● YOUR TASK: Give back each entry exactly as written, apart from the pictures.

[SOURCE INFORMATION]

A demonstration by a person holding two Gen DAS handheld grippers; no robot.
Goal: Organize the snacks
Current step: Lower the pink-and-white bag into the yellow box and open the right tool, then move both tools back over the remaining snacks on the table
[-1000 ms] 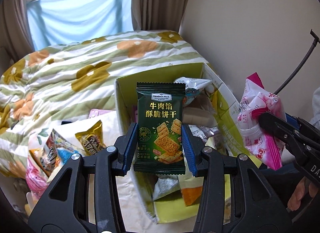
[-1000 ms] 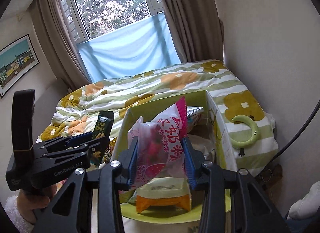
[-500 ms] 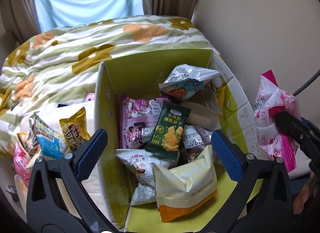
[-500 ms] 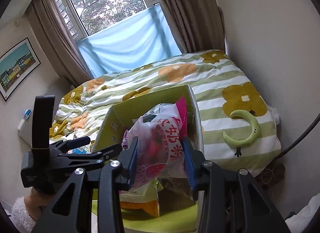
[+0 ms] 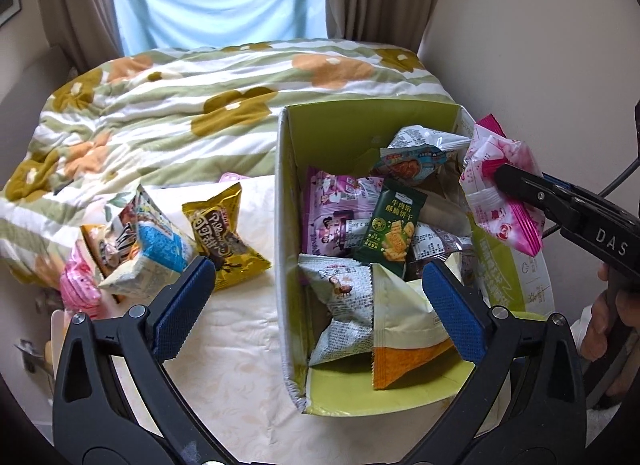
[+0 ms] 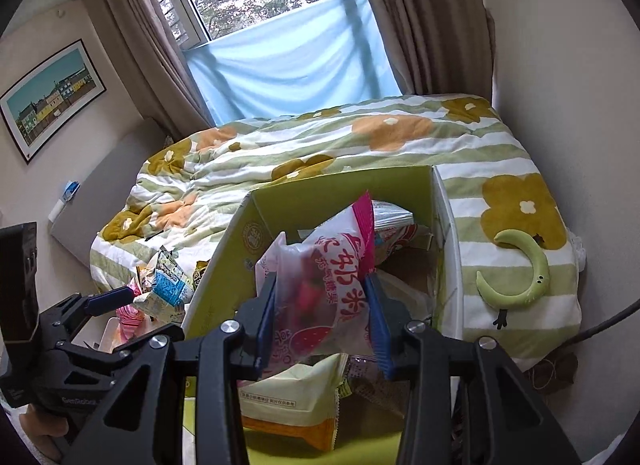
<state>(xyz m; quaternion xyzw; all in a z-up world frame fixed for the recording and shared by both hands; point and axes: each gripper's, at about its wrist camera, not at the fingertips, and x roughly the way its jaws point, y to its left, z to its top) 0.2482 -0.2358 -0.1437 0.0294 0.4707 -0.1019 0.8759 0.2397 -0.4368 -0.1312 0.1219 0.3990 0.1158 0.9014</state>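
Over the green cardboard box (image 6: 340, 193), our right gripper (image 6: 322, 315) squeezes the crinkly pink snack bag (image 6: 320, 289); next we drop it, while our left gripper (image 5: 316, 305) stays wide apart.

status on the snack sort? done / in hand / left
Done: dark green cracker packet lies in the green cardboard box among other packets. In hand: right gripper clamps a pink-and-white candy bag; left gripper open, empty. Left: gold packet and blue-white packet on the bed.
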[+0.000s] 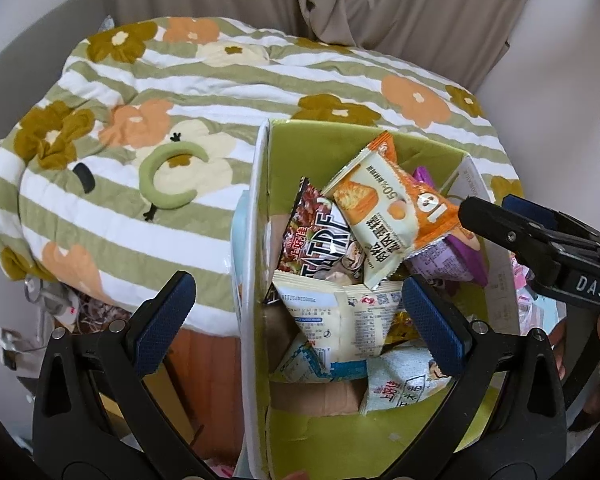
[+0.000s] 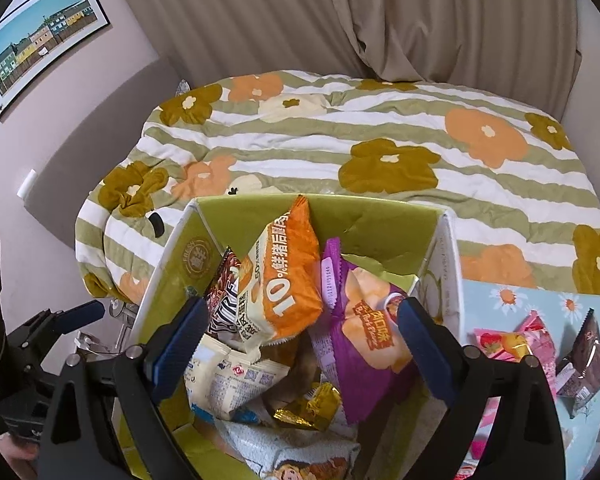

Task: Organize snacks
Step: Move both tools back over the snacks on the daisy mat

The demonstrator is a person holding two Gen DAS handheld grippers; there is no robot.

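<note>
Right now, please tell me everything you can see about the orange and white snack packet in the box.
The orange and white snack packet is a sealed plastic pouch with crimped, serrated ends, white printing and a picture of pastry. It stands tilted on top of the pile inside the green-lined box, one end near the back wall. It leans on a dark packet and a purple packet. No gripper touches it.
</note>
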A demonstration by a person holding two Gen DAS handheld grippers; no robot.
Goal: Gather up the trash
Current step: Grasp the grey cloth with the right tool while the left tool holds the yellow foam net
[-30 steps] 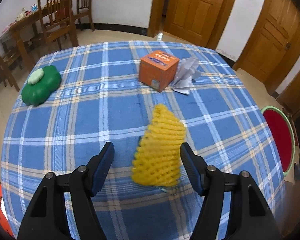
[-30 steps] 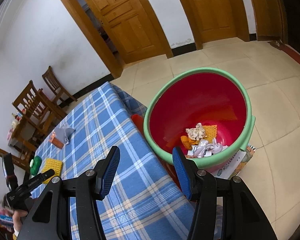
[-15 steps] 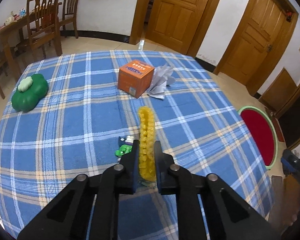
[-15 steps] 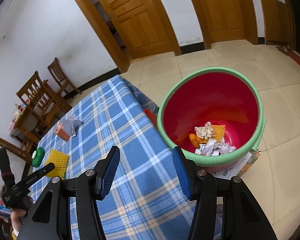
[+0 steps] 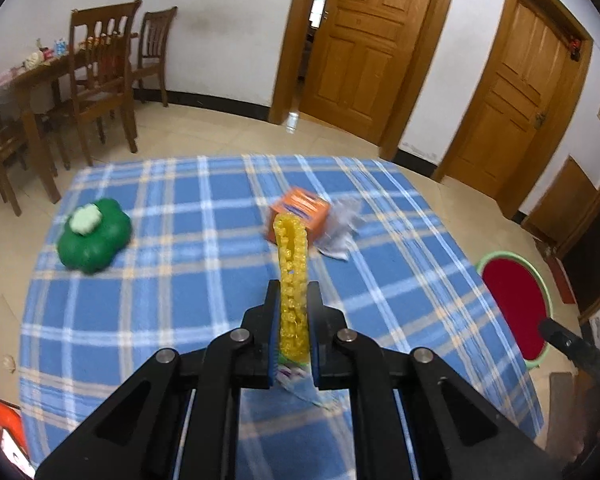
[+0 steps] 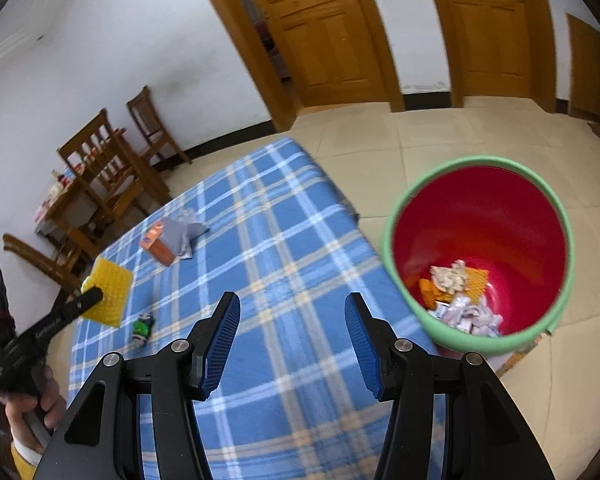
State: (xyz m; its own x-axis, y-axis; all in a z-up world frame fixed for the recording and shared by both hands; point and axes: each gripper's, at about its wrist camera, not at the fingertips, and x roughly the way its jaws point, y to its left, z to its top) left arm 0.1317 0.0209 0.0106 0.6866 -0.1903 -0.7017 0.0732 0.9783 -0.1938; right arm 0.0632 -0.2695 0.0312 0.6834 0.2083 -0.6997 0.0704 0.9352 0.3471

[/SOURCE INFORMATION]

● RESULT OF THE TASK:
A demonstration by a person holding two Gen DAS handheld grippers; no robot.
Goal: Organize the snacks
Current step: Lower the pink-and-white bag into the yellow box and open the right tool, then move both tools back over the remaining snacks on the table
[-1000 ms] 
[-1000 ms] 
[-500 ms] 
[-500 ms] 
[+0 ms] 
[+0 ms] 
<state>(xyz m; quaternion xyzw; all in a z-up world frame fixed for the recording and shared by both hands; point and axes: each gripper's, at about its wrist camera, not at the fingertips, and x roughly the way its jaws point, y to its left, z to its top) 0.2482 -0.2358 -0.1437 0.0294 0.4707 -0.1019 0.8759 0.2397 -0.4368 -0.1312 0.1219 0.3990 0.1158 0.9014</state>
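Over the green cardboard box (image 6: 340, 193), our right gripper (image 6: 322, 315) squeezes the crinkly pink snack bag (image 6: 320, 289); next we drop it, while our left gripper (image 5: 316, 305) stays wide apart.

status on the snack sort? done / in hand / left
Done: dark green cracker packet lies in the green cardboard box among other packets. In hand: right gripper clamps a pink-and-white candy bag; left gripper open, empty. Left: gold packet and blue-white packet on the bed.
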[+0.000s] 
[+0.000s] 

Task: Organize snacks
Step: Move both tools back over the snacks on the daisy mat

The demonstrator is a person holding two Gen DAS handheld grippers; there is no robot.

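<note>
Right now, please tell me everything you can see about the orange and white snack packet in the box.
The orange and white snack packet is a sealed plastic pouch with crimped, serrated ends, white printing and a picture of pastry. It stands tilted on top of the pile inside the green-lined box, one end near the back wall. It leans on a dark packet and a purple packet. No gripper touches it.
</note>
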A demonstration by a person holding two Gen DAS handheld grippers; no robot.
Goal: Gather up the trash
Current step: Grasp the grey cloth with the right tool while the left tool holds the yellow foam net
[-30 steps] 
[-30 steps] 
[-15 steps] 
[-15 steps] 
[+0 steps] 
[+0 steps] 
State: (xyz m; its own x-axis, y-axis; all in a z-up world frame fixed for the recording and shared by both hands; point and axes: each gripper's, at about its wrist camera, not at the fingertips, and x roughly the way its jaws point, y to its left, z to its top) left arm 0.1317 0.0209 0.0106 0.6866 -0.1903 -0.7017 0.0732 0.9783 -0.1938; right arm 0.0632 -0.2695 0.0312 0.6834 0.2083 -0.6997 0.0704 0.9352 0.3471

This exercise has no more to it.